Every line of the material below needs to be copied exactly; omit the pictures.

▶ _Input data_:
↓
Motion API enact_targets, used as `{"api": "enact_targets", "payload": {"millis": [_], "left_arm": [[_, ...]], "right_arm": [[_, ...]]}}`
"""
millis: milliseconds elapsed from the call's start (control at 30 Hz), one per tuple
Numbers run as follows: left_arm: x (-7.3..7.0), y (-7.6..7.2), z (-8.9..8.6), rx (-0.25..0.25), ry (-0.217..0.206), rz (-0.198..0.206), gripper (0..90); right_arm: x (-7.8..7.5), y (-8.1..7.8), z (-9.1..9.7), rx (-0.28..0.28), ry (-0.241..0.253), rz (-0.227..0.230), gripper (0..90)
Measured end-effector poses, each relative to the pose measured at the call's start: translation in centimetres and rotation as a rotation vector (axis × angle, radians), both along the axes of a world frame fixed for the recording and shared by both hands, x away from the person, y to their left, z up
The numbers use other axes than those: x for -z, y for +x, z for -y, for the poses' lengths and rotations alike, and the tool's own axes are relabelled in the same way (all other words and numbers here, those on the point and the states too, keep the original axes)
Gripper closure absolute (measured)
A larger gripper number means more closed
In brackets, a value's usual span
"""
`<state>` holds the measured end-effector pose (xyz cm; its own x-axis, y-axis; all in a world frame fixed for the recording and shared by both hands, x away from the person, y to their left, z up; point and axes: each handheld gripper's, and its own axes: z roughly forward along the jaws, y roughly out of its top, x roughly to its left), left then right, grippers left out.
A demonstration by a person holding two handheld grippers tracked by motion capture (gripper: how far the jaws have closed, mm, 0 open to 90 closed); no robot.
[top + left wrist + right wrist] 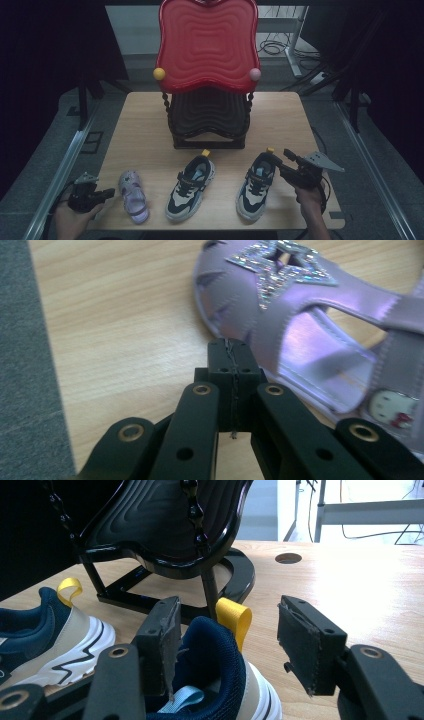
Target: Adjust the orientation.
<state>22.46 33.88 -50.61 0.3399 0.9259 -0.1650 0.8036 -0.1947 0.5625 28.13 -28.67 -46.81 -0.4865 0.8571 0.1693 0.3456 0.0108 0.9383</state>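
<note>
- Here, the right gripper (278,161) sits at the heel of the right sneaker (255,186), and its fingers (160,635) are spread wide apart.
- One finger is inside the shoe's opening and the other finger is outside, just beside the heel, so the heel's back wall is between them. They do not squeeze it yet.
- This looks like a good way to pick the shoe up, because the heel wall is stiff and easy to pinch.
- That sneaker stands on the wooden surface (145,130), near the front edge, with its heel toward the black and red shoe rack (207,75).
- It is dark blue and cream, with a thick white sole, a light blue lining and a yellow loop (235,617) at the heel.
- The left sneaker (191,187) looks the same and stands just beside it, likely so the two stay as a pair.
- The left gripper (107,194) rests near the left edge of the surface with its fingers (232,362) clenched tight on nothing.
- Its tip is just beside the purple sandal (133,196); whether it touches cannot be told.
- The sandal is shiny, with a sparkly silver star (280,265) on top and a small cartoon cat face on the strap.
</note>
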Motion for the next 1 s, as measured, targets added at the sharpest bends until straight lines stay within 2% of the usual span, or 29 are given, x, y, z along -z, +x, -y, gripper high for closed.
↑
▶ _Reply to the task_:
Motion API enact_targets, used as `{"api": "enact_targets", "payload": {"millis": [_], "left_arm": [[_, ...]], "right_arm": [[_, ...]]}}`
"""
millis: milliseconds elapsed from the call's start (control at 30 Hz), one per tuple
Numbers run as follows: left_arm: x (-7.3..7.0), y (-7.6..7.2), z (-8.9..8.6), rx (-0.25..0.25), ry (-0.217..0.206), rz (-0.198..0.206), gripper (0..90); right_arm: x (-7.8..7.5), y (-8.1..7.8), z (-9.1..9.7), rx (-0.28..0.28), ry (-0.241..0.253), rz (-0.227..0.230), gripper (0..90)
Measured end-effector poses, each relative to the pose measured at the call's start: translation in centimetres and rotation as a rotation vector (axis × angle, radians), both along the axes of a world frame fixed for the recording and shared by both hands, x away from the person, y to their left, z up
The numbers use other axes than those: x for -z, y for +x, z for -y, for the poses' lengths and rotations alike, and the tool's own axes are relabelled in the same way (all other words and numbers here, those on the point and the states too, keep the original axes)
Gripper closure absolute (measured)
A larger gripper number means more closed
In brackets, a value's usual span
"""
`<state>` holds the measured end-effector pose (xyz cm; its own x-axis, y-axis; all in a world frame fixed for the recording and shared by both hands, x away from the person, y to their left, z up; point and axes: each handheld gripper's, and its own axes: z roughly forward along the jaws, y roughly out of its top, x roughly to its left), left then right, grippers left out.
A demonstration by a person holding two handheld grippers tracked by motion capture (gripper: how far the jaws have closed, mm, 0 open to 90 closed); no robot.
[top + left wrist + right wrist] 
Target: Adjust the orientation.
<state>22.46 33.88 -50.61 0.3399 0.9259 -0.1650 0.8036 -0.1947 0.5625 28.13 -28.67 -46.81 -0.4865 0.8571 0.1693 0.3456 0.0108 0.9383</state>
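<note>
- Here, the right gripper (278,161) sits at the heel of the right sneaker (255,186), and its fingers (160,635) are spread wide apart.
- One finger is inside the shoe's opening and the other finger is outside, just beside the heel, so the heel's back wall is between them. They do not squeeze it yet.
- This looks like a good way to pick the shoe up, because the heel wall is stiff and easy to pinch.
- That sneaker stands on the wooden surface (145,130), near the front edge, with its heel toward the black and red shoe rack (207,75).
- It is dark blue and cream, with a thick white sole, a light blue lining and a yellow loop (235,617) at the heel.
- The left sneaker (191,187) looks the same and stands just beside it, likely so the two stay as a pair.
- The left gripper (107,194) rests near the left edge of the surface with its fingers (232,362) clenched tight on nothing.
- Its tip is just beside the purple sandal (133,196); whether it touches cannot be told.
- The sandal is shiny, with a sparkly silver star (280,265) on top and a small cartoon cat face on the strap.
</note>
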Motion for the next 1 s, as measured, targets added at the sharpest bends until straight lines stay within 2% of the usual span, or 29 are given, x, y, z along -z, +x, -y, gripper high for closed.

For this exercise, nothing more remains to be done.